Aim of the exercise: Your answer must be only the lines below from the one containing "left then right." through the one containing "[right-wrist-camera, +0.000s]", copied exactly, with the pictures left out.

Items from a dataset
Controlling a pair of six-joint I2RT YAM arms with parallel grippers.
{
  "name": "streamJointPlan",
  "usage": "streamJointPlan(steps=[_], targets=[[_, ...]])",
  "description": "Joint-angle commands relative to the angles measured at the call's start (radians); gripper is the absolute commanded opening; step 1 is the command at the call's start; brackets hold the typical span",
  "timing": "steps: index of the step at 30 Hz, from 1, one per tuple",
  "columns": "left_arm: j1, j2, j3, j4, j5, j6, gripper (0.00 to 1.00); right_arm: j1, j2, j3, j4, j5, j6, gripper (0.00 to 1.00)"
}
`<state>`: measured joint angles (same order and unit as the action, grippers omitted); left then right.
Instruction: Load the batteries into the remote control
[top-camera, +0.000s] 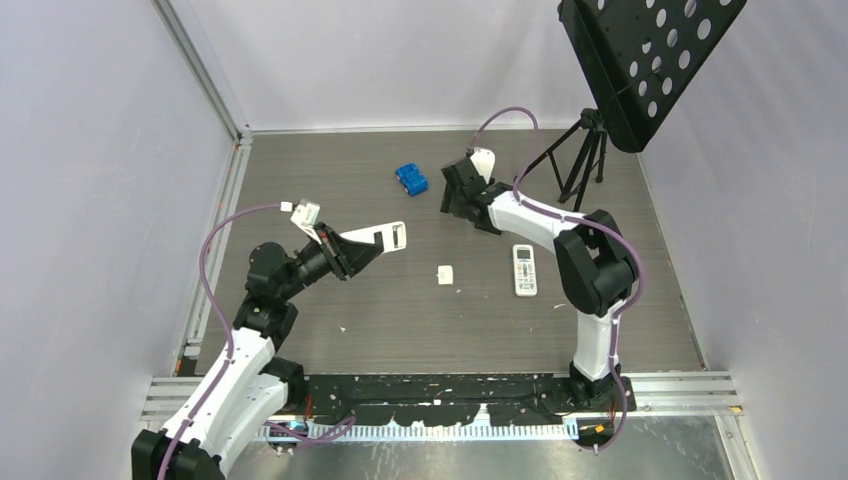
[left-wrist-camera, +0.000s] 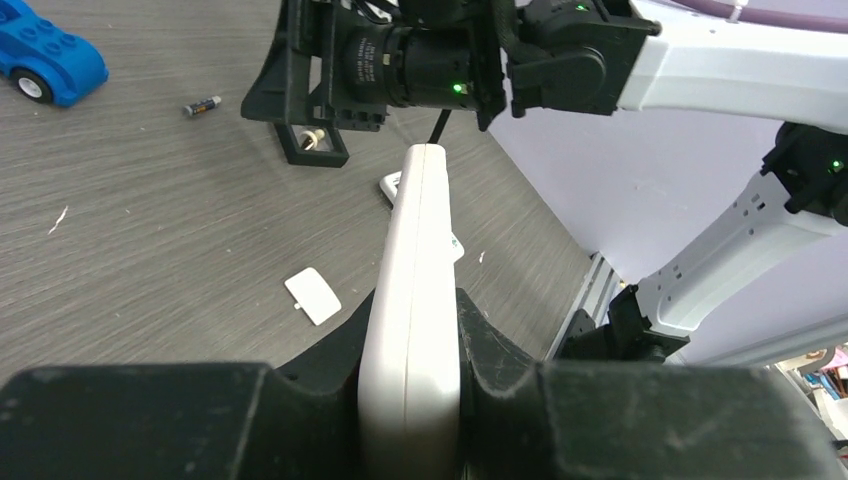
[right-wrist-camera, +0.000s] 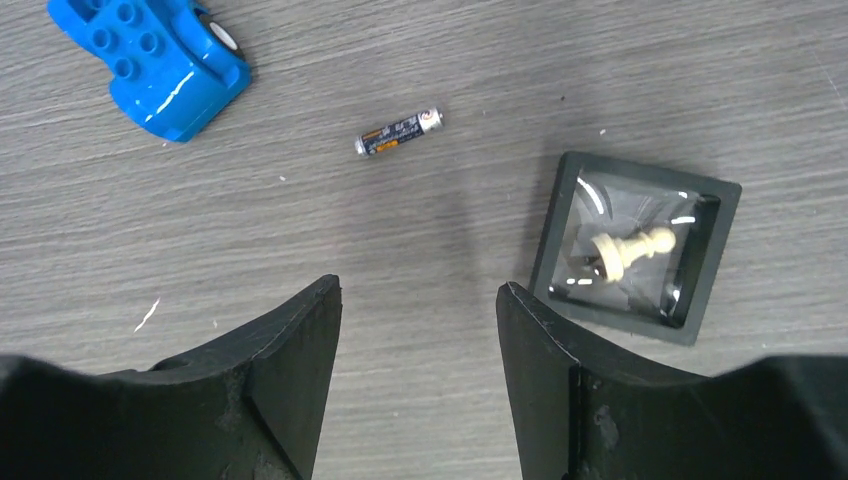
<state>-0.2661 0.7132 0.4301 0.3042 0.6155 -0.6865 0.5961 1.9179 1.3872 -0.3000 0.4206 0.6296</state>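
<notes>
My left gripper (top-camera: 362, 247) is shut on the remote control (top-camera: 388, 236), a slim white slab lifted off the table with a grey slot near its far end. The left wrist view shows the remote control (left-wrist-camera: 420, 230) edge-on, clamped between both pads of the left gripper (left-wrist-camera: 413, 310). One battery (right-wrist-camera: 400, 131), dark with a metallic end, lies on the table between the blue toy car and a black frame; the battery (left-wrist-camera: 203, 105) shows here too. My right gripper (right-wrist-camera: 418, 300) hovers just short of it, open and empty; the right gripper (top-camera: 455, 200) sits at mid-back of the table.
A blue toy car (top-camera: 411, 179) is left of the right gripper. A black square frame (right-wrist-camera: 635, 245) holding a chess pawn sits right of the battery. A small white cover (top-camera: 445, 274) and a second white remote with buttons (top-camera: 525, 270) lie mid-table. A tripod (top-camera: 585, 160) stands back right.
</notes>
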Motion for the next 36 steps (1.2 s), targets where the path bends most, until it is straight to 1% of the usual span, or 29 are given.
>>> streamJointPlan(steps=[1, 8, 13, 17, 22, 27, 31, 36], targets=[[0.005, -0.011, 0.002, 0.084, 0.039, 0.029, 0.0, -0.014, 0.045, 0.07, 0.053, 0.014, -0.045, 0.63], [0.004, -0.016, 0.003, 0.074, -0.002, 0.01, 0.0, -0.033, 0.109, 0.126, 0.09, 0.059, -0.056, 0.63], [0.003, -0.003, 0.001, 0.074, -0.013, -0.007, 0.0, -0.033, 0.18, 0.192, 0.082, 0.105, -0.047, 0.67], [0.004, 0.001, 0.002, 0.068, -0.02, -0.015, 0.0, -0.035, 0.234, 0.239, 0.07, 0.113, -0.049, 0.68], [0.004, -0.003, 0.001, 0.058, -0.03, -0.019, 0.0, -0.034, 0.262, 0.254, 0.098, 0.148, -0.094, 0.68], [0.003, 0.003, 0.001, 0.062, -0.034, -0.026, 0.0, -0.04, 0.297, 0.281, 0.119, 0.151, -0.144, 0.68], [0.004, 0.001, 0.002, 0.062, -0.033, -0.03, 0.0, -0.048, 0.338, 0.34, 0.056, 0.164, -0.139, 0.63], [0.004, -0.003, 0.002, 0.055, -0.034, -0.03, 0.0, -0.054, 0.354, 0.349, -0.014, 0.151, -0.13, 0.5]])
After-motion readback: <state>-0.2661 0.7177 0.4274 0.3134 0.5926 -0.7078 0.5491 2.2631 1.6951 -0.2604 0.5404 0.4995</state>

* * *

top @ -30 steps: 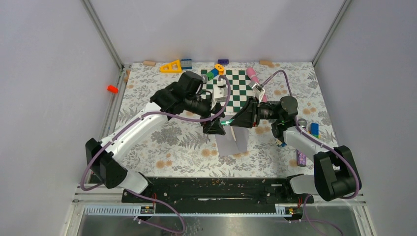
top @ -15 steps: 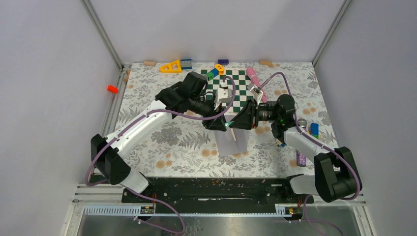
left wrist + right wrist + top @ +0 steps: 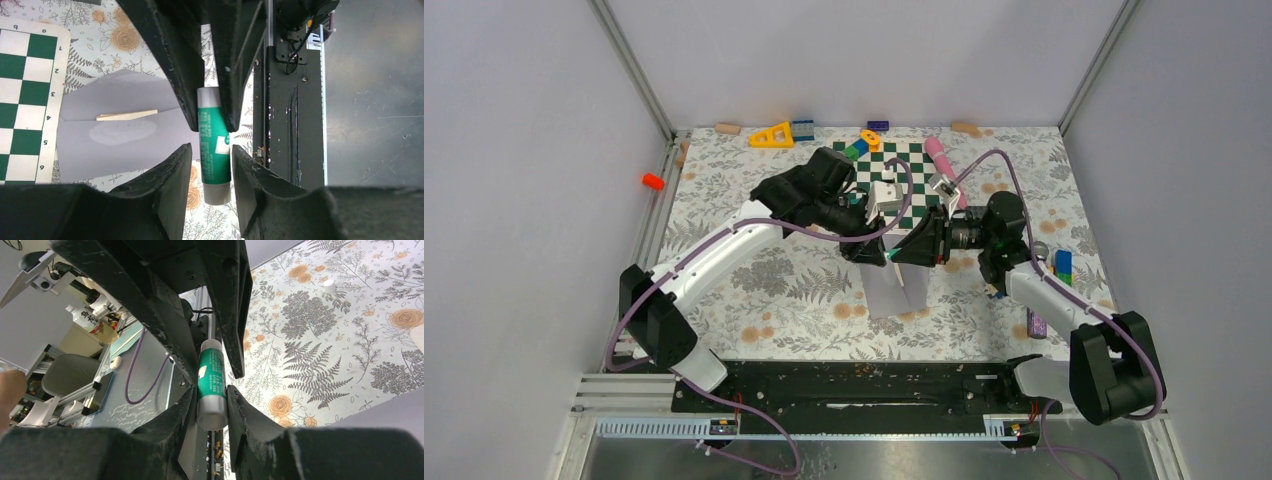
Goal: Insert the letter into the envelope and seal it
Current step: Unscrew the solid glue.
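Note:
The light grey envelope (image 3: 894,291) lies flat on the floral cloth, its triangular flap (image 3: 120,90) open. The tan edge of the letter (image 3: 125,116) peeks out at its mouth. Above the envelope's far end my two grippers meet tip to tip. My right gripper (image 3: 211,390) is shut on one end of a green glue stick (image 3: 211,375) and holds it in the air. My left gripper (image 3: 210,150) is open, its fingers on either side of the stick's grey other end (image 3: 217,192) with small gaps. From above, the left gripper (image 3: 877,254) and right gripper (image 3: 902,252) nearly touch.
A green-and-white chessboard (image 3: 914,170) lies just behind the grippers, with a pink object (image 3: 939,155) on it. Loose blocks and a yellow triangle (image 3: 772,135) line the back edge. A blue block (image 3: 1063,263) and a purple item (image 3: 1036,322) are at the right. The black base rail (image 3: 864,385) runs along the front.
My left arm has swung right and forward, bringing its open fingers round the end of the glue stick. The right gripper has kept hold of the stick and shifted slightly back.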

Solution for this task:
`<state>`: measured joint angles (same order and unit as the action, grippers omitted); left then right.
Instruction: Load the batteries into the remote control
[top-camera, +0.000s] 
[left-wrist-camera, +0.000s] 
[right-wrist-camera, +0.000s] 

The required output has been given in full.